Health Aff (Millwood)
. 2021 May 12;101377hlthaff202100098.
doi: 10.1377/hlthaff.2021.00098. Online ahead of print.
Racial/Ethnic Disparities In COVID-19 Exposure Risk, Testing, And Cases At The Subcounty Level In California
Marissa B Reitsma 1 , Anneke L Claypool 2 , Jason Vargo 3 , Priya B Shete 4 , Ryan McCorvie 5 , William H Wheeler 6 , David A Rocha 7 , Jennifer F Myers 8 , Erin L Murray 9 , Brooke Bregman 10 , Deniz M Dominguez 11 , Alyssa D Nguyen 12 , Charsey Porse 13 , Curtis L Fritz 14 , Seema Jain 15 , James P Watt 16 , Joshua A Salomon 17 , Jeremy D Goldhaber-Fiebert 18
Affiliations
- PMID: 33979192
- DOI: 10.1377/hlthaff.2021.00098
Abstract
With a population of forty million and substantial geographic variation in sociodemographics and health services, California is an important setting in which to study disparities.

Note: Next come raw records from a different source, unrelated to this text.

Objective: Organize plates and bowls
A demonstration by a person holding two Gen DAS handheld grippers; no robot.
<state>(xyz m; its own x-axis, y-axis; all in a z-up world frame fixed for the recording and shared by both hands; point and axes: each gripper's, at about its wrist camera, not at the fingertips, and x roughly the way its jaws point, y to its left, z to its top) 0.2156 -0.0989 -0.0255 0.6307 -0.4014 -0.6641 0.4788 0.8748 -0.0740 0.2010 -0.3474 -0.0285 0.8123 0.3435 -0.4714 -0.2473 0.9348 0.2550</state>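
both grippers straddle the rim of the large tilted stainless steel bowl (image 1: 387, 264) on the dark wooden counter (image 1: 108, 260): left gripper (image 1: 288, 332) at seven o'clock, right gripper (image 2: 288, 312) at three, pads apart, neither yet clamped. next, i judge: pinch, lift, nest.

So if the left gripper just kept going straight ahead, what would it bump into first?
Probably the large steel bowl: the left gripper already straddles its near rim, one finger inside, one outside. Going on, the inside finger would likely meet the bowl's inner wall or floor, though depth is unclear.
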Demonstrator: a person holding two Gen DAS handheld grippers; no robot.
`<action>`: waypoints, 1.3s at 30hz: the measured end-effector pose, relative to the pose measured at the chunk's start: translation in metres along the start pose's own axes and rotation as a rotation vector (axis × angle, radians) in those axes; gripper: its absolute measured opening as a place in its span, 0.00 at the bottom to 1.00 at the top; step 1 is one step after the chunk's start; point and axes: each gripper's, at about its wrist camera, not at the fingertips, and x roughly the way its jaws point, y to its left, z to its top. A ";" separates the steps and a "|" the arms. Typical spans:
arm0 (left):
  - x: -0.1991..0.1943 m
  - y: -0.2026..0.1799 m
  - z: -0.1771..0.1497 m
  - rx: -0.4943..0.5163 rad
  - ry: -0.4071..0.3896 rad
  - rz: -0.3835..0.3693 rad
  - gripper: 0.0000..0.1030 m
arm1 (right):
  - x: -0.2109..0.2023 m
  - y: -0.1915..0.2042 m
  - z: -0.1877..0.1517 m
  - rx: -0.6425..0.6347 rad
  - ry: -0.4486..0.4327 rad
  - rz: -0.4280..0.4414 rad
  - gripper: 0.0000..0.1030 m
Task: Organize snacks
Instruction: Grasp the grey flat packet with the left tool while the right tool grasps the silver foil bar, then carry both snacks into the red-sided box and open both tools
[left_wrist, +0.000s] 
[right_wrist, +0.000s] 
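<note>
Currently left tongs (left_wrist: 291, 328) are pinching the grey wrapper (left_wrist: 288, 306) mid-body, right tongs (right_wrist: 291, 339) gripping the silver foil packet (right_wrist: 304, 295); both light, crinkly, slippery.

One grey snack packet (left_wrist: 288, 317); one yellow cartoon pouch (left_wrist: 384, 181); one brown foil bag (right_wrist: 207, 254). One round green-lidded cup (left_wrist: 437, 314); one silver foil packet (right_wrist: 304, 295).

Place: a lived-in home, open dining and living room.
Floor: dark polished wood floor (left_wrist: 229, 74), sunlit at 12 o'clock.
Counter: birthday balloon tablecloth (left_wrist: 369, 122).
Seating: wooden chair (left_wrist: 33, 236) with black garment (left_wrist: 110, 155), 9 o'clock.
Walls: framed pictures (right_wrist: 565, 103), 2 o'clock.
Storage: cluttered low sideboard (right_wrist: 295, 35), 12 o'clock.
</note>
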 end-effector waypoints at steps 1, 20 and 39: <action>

Its population (37.5 percent White, 39.1 percent Latino, 5.3 percent Black, and 14.4 percent Asian) experienced 59,258 COVID-19 deaths through April 14, 2021-the most of any state. We analyzed California's racial/ethnic disparities in COVID-19 exposure risks, testing rates, test positivity, and case rates through October 2020, combining data from 15.4 million SARS-CoV-2 tests with subcounty exposure risk estimates from the American Community Survey. We defined "high-exposure-risk" households as those with one or more essential workers and fewer rooms than inhabitants. Latino people in California are 8.1 times more likely to live in high-exposure-risk households than White people (23.6 percent versus 2.9 percent), are overrepresented in cumulative cases (3,784 versus 1,112 per 100,000 people), and are underrepresented in cumulative testing (35,635 versus 48,930 per 100,000 people). These risks and outcomes were worse for Latino people than for members of other racial/ethnic minority groups. Subcounty disparity analyses can inform targeting of interventions and resources, including community-based testing and vaccine access measures. Tracking COVID-19 disparities and developing equity-focused public health programming that mitigates the effects of systemic racism can help improve health outcomes among California's populations of color.